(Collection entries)

----

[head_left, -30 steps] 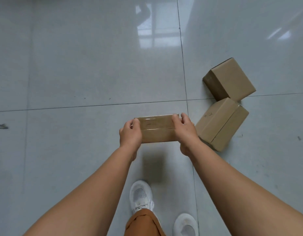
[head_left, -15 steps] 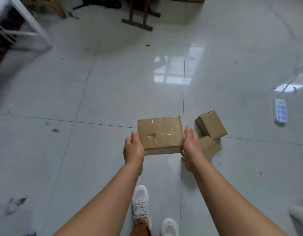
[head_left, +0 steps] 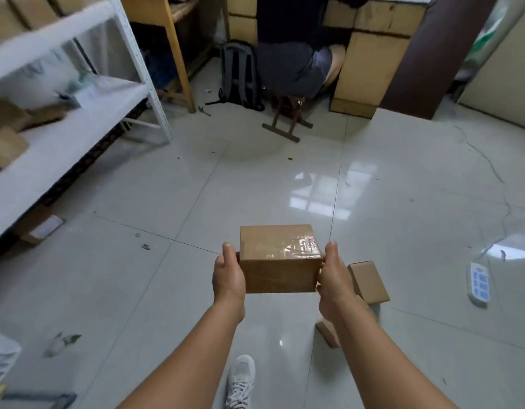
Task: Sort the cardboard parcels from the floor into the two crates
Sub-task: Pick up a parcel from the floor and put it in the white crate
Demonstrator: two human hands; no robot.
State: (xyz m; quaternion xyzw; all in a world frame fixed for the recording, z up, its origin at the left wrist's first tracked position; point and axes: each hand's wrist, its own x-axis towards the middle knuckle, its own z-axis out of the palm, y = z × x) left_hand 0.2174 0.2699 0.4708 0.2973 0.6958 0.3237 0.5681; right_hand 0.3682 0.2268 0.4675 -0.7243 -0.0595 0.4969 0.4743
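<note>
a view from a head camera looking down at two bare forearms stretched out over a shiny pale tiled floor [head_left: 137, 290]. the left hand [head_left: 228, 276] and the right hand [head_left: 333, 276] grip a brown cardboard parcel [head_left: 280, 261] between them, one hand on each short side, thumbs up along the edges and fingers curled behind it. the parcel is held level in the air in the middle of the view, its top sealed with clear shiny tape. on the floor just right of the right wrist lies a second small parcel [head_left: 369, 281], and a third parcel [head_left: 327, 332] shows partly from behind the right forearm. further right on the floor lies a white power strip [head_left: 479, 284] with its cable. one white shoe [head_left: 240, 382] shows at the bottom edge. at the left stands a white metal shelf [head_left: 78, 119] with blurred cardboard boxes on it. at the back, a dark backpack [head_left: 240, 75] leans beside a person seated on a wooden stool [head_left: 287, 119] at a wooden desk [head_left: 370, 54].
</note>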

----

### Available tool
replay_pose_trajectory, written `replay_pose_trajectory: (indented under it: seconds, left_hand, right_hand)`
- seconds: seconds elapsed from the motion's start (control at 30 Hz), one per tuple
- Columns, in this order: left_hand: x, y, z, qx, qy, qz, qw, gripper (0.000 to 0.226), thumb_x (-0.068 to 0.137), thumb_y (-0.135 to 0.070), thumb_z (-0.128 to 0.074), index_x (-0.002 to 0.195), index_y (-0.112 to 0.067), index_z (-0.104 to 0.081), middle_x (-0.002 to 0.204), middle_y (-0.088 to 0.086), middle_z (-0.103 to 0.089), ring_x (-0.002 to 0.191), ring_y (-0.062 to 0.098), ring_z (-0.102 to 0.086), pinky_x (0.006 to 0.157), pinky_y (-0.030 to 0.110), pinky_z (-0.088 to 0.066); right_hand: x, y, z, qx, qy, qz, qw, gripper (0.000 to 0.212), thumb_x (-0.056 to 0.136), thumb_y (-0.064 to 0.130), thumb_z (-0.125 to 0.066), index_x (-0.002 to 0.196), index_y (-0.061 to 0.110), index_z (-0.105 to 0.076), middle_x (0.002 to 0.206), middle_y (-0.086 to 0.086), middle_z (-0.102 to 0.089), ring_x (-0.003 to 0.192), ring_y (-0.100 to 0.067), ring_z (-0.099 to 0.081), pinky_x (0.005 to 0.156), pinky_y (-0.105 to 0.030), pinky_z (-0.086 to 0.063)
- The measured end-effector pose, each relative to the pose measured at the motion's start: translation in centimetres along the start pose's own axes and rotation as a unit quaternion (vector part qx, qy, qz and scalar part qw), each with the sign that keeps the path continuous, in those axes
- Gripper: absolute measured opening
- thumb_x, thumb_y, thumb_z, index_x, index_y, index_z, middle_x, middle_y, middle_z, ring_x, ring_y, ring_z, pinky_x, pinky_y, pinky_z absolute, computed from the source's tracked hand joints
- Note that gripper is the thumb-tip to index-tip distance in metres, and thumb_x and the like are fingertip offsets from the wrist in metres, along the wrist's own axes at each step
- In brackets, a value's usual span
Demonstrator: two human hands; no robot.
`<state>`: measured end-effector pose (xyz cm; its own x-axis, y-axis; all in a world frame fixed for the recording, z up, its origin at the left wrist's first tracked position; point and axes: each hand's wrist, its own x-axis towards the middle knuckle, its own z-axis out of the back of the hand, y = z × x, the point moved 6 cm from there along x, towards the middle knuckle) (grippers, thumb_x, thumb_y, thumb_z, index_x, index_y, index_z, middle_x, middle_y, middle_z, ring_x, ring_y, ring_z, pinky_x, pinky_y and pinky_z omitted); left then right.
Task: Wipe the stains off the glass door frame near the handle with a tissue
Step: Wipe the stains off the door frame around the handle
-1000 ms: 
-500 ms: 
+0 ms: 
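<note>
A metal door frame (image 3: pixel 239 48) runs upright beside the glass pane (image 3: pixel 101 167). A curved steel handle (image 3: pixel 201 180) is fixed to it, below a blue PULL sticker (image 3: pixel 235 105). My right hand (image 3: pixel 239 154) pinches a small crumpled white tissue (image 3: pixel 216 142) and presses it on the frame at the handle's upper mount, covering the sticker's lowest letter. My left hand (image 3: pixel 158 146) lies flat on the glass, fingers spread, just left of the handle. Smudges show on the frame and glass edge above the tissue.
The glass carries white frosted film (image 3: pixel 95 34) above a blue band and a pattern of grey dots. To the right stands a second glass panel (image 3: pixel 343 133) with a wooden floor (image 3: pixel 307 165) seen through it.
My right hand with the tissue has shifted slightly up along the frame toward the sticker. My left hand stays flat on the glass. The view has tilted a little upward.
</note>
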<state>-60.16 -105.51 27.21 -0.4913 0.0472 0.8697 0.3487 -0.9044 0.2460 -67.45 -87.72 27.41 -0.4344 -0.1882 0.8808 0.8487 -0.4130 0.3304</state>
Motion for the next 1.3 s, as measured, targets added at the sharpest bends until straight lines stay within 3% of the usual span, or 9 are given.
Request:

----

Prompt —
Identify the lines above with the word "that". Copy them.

Response —
- The measured end-effector pose, each relative to the pose measured at the motion's start: translation in centimetres along the start pose's own axes and rotation as a unit quaternion (vector part qx, qy, qz and scalar part qw), each with the sign that keeps the path continuous, in those axes
- Note that gripper is the thumb-tip to index-tip distance in metres, and thumb_x and the like are fingertip offsets from the wrist in metres, along the wrist's own axes at each step

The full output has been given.